The Obama camp’s response was to call Romney a flip-flopper. At a rally in Virginia after the Denver debate, Obama joked that his opponent “got an extreme makeover.” But the zingers came a day too late, and they were simply not enough.
The problem was that Romney, who had been tarred a flip-flopper in the Republican primary and still won, had apparently taken away the lesson that if the public liked what he was selling, they didn’t seem to care what he had been selling before. His earlier critics were thrilled. Kristol called it the “best debate performance by a Republican presidential candidate in more than two decades.”
Political analysts had long predicted that Romney would pivot to the middle, the traditional move by candidates once they win their party primaries. But the choice of Paul Ryan as Romney’s vice-presidential running mate did not signal such a shift. The Wisconsin congressman was known for his conservative ideological fervour and a desire for large spending cuts that were included in the budget he crafted as the chairman of the House budget committee. Yet in his debate with Vice President Joe Biden, Ryan also struck a softer tone.
In his debate, Joe Biden tried a slightly different approach—imploring voters not to trust Romney, implying that he was hiding his true intentions. “Folks, follow your instincts on this one,” he said during an exchange over whether Romney and Ryan would cut Medicare benefits.

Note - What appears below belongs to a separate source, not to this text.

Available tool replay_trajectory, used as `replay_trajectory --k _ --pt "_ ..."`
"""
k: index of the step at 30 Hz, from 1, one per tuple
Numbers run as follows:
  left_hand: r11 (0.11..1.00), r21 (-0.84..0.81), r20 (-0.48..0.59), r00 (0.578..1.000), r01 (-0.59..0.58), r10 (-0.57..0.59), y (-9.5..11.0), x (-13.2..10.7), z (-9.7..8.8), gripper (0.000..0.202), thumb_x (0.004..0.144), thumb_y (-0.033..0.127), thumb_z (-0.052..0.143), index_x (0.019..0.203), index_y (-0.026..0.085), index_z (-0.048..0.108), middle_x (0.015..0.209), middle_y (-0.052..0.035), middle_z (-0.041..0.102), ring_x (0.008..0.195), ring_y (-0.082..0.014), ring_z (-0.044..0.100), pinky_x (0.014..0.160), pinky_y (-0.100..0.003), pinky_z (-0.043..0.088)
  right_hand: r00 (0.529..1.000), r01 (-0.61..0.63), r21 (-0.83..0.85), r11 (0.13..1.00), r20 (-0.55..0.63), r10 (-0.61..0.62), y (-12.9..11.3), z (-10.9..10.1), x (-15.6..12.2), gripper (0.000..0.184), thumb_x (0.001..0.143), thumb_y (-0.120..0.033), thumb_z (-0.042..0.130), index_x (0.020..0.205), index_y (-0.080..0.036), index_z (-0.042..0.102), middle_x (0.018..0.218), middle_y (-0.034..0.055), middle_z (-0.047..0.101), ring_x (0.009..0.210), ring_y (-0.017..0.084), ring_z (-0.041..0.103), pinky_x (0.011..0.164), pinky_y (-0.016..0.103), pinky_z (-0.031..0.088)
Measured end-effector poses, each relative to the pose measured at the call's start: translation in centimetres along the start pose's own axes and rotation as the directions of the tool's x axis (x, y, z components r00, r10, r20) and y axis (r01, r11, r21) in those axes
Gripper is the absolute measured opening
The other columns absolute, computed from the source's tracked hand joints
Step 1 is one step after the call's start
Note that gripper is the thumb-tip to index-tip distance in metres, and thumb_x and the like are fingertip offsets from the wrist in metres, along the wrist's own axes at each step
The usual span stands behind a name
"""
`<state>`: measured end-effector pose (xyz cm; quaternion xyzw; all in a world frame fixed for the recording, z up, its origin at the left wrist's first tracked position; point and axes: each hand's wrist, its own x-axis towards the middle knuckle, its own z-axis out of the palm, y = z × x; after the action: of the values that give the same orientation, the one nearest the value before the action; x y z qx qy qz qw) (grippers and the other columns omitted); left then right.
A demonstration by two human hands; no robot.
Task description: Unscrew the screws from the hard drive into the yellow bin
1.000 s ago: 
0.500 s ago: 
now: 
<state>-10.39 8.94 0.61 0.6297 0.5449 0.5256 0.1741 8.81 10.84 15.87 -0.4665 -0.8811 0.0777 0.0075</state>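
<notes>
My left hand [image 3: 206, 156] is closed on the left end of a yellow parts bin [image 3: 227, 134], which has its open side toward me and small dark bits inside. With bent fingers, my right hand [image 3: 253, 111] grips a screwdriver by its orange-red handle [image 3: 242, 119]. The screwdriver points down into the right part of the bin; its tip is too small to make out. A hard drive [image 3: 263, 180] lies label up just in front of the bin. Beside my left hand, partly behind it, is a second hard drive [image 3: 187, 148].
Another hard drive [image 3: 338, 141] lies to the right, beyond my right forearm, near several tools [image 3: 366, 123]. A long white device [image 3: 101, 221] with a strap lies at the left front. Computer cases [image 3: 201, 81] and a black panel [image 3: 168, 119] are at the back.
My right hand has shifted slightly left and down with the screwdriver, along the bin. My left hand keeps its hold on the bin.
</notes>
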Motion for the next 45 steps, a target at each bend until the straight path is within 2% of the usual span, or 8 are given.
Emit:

Obama’s debate performance on Tuesday was also largely aimed at denying Romney the political middle he so effectively seized in Denver. The President even brought up the 47 per cent comment. And Obama can take some comfort. While Denver allowed Romney to seize the momentum, the fundamentals of the election still favour the President. The economy is growing, albeit slowly. The stock market is up. The most recent jobs report was positive for Obama—a drop from 8.1 to 7.8 per cent unemployment. And Obama starts out with a structural advantage in the anachronistic electoral college system in which a handful of swing states play an outsized role in picking presidents. (Who can forget the importance of Florida in the 2000 election?) He already has a larger number of solidly Democratic electoral college votes than Romney has in his column. This means Romney needs to win a larger number of battleground states than Obama to rack up the 270 electoral college votes needed to win. Florida is leaning in Romney’s direction, but Obama maintains a lead in the critical state of Ohio. No Republican has ever won the White House without it. And if Obama can hold on to it, then Romney’s path is difficult indeed. As the University of Virginia’s Larry Sabato wrote in his Crystal Ball analysis of the race: “Obama maintains more—and more plausible—routes to the 270 electoral college votes. The states Romney needs to flip are ones we still think favour Obama currently.” Those states include Nevada, Iowa, Wisconsin and Ohio.
Which explains why both candidates have been lavishing so much time and money on Ohio. On Wednesday, Paul Ryan was in suburban Cleveland with former secretary of state Condoleezza Rice. Three days earlier, with her husband holed up practising for the debate, first lady Michelle Obama campaigned in Cleveland, making her signature pitch that mixes the personal (“He’s not just cute, he’s fine”) with the political: “While we still have a long way to go to completely rebuild our economy, there are more and more signs every day that we are headed in the right direction.”
But for all his sharp attacks on Romney in Tuesday night’s debate, Obama spent little time explaining the details of how he would balance the budget or sketching out new plans for his second term. Touting his record in averting another Great Depression may be enough for some voters, but perhaps not for all those who could decide a close election. “People like me,” said Martha Powers, the undecided voter in Virginia, “need a reason to go out and vote.”